Instantly share code, notes, and snippets.

Embed
What would you like to do?
Training neural network to implement discrete Fourier transform (DFT/FFT)

My second neural network experiment (first was FIR filter). DFT output is just a linear combination of inputs, so it should be implementable by a single layer with no activation function.

Topology of a 4-point complex DFT

Animation of weights being trained:

Neural network weights heatmap

Red are positive, blue are negative. The black squares (2336 out of 4096) are unused, and could be pruned out to save computation time (if I knew how to do that).

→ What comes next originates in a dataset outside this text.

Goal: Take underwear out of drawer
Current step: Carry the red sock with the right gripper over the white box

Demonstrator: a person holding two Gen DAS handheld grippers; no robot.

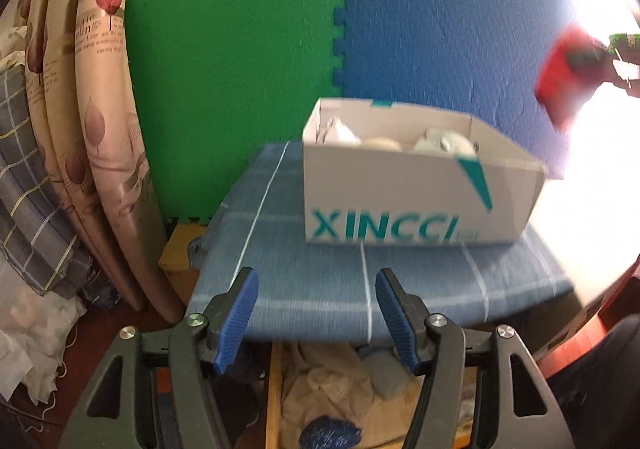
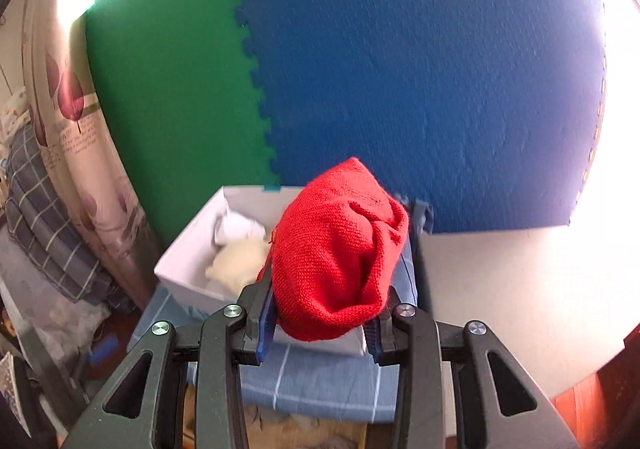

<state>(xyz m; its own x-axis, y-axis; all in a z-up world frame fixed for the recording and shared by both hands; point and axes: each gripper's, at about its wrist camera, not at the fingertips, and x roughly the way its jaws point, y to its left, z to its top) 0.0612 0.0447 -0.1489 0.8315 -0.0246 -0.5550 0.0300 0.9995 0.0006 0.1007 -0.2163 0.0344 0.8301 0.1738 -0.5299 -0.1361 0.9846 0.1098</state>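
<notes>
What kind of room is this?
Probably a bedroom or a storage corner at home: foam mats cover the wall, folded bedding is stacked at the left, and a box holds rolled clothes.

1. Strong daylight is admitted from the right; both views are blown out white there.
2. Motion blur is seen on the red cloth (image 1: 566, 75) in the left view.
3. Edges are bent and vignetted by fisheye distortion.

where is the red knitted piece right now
The red knitted piece is clamped in the right tool, held up above the near right end of the white box; in the left wrist view it shows far right.
</notes>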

Even with pruning, it would be less efficient than an FFT, so if the FFT output is useful, probably best to do it externally and provide it as separate inputs?

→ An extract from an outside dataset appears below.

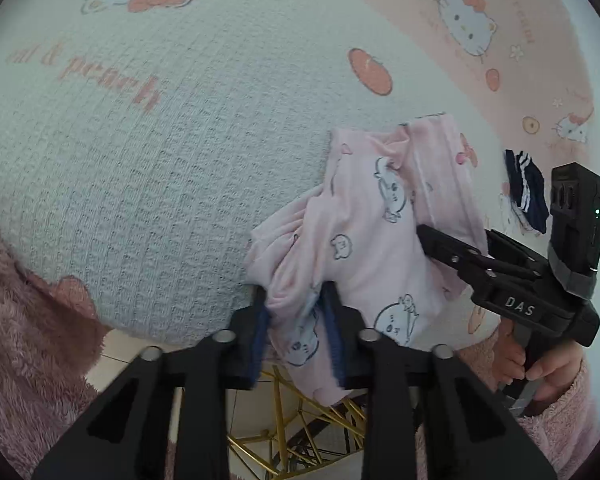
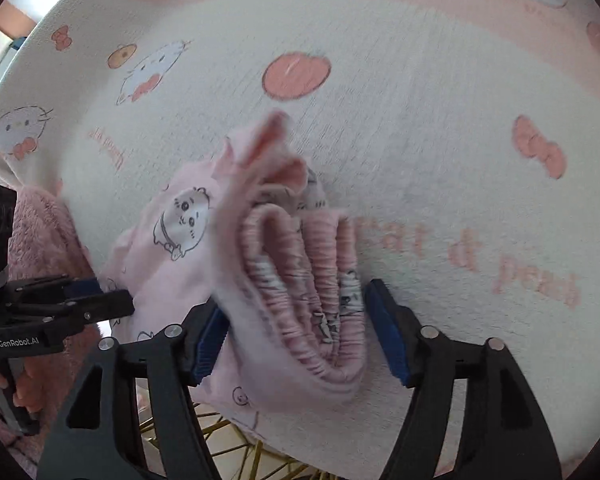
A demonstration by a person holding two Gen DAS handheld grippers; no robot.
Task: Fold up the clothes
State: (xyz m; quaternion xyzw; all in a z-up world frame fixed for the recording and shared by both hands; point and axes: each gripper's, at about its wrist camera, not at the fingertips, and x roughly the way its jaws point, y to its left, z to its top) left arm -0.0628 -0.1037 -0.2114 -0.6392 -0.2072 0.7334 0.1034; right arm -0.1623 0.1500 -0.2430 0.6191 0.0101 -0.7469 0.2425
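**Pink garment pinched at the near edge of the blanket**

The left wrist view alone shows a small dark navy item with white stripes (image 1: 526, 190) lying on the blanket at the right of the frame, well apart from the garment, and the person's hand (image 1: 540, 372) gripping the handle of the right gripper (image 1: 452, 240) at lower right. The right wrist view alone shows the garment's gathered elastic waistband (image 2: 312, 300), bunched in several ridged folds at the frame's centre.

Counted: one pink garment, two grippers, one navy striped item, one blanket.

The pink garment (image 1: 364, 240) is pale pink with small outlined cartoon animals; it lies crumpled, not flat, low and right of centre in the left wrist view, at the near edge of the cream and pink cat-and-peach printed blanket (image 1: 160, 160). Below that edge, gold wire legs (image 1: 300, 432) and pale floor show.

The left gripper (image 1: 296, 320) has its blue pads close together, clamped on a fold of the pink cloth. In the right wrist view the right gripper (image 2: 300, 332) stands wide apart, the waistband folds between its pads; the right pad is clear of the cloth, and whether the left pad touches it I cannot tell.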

This at least demonstrates that neural networks can figure out frequency content on their own, though, if it's useful to the problem.

The loss goes down for a while but then goes up. I don't know why:

loss vs epoch

"""
Train a neural network to implement the discrete Fourier transform
"""
from keras.models import Sequential
from keras.layers import Dense
import numpy as np
import matplotlib.pyplot as plt
N = 32
batch = 10000
# Generate random input data and desired output data
sig = np.random.randn(batch, N) + 1j*np.random.randn(batch, N)
F = np.fft.fft(sig, axis=-1)
# First half of inputs/outputs is real part, second half is imaginary part
X = np.hstack([sig.real, sig.imag])
Y = np.hstack([F.real, F.imag])
# Create model with no hidden layers, same number of outputs as inputs.
# No bias needed. No activation function, since DFT is linear.
model = Sequential([Dense(N*2, input_dim=N*2, use_bias=False)])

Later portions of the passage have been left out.